Dr. David Katz, one of the principal creators of NuVal’s algorithm, responded to the Natonal Consumer League’s recent call for the nutrition rating system to be abolished.
In an open letter published in the Huffington Post, Katz began by thanking the NCL for “very ably demonstrating exactly how NuVal does just what it was intended to do: tell the surprising truth about the nutritional quality of foods.”
NuVal is currently used in more than 1,600 food stores, as well as schools and other institutions. In its petition to the Food and Drug Administration, NCL complained that NuVal hadn’t made its algorithm public.
Katz’s response: “The fact is, the [Overall Nutritional Quality Index] algorithm is complex. Many people use iPads without reviewing the engineering blueprints; few are qualified to do so.
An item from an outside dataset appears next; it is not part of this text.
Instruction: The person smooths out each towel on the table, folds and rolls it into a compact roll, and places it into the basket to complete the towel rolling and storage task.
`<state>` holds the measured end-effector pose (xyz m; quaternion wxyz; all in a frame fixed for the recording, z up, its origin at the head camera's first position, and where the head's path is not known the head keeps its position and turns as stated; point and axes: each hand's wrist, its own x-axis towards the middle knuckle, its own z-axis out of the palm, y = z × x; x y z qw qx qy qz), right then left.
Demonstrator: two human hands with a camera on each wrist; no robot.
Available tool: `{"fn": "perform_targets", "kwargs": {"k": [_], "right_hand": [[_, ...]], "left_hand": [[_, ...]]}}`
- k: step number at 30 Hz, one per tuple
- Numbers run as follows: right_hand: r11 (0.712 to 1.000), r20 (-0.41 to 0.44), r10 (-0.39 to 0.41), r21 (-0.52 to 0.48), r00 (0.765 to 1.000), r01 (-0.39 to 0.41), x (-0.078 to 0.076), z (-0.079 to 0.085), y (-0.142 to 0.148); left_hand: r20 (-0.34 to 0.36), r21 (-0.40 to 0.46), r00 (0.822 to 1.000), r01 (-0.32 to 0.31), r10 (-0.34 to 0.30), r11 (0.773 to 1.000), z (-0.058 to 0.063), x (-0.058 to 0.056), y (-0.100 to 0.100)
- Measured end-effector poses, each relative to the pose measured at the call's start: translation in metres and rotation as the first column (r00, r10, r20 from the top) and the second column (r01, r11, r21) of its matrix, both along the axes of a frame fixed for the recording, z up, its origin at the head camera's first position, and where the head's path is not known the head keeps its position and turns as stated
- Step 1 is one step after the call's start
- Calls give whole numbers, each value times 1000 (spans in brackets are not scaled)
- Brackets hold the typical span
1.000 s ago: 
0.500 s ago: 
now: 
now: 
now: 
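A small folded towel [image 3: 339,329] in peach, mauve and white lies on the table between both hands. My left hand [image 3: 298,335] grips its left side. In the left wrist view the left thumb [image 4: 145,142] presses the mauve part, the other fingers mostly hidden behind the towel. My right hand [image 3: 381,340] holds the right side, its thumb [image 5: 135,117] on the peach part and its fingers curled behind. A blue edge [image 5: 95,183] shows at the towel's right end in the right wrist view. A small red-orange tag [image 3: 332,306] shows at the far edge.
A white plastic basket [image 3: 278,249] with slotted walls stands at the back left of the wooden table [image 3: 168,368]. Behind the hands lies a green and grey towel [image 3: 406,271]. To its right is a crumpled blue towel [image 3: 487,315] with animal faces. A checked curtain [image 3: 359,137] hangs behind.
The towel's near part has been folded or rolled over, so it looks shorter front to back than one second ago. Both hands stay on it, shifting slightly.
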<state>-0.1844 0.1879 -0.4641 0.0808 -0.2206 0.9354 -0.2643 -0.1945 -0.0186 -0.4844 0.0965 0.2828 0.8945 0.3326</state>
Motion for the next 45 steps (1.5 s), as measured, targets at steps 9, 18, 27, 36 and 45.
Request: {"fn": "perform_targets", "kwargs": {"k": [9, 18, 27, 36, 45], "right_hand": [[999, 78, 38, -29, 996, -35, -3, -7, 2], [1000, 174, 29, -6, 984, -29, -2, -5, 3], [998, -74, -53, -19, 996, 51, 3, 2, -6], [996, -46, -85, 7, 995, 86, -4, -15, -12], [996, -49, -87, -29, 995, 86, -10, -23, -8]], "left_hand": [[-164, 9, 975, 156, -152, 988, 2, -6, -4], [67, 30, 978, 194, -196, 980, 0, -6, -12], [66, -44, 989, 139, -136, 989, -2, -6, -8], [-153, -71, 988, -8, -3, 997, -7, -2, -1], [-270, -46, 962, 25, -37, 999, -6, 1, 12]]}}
Ditto for GPS systems. The ONQI is much the same. But the algorithm has been described in detail in peer-reviewed publications accessible to all. It has been made available in its entirety to research groups throughout the U.S., Canada, and the U.K.; to federal agencies in the U.S.; to the Institute of Medicine; and to private entities that have requested such access.”
Another of NCL’s complaints detailed the apparent randomness of some scores. The group cited numerous examples, including this one: A national brand of mandarin oranges in light syrup received a NuVal score of 7 while diet cola gets a score of 15.
NCL officials criticized the rigid scoring system for failing to acknowledge that even though the oranges are packed in light syrup, they’re a produce item that is more healthful than a glass of diet soda. Not so, counters Katz: “The truth is, some of what passes as ‘canned fruit’ is really a more concentrated dose of added sugar than many candies. Consumers may not realize that. The NCL clearly doesn't. But NuVal is not fooled by what's on the cover. It ALWAYS reads the fine print. It's always ready to take on the devil in the details, so you don't have to.”
The question comes up again. If NCL was concerned about NuVal, why has it waited so long? NuVal has been around since 2008, and is currently used in more than 1,500 food stores. Katz has posed the query to NCL. Their response will likely decide how far their public campaign goes — should they choose to pursue the matter.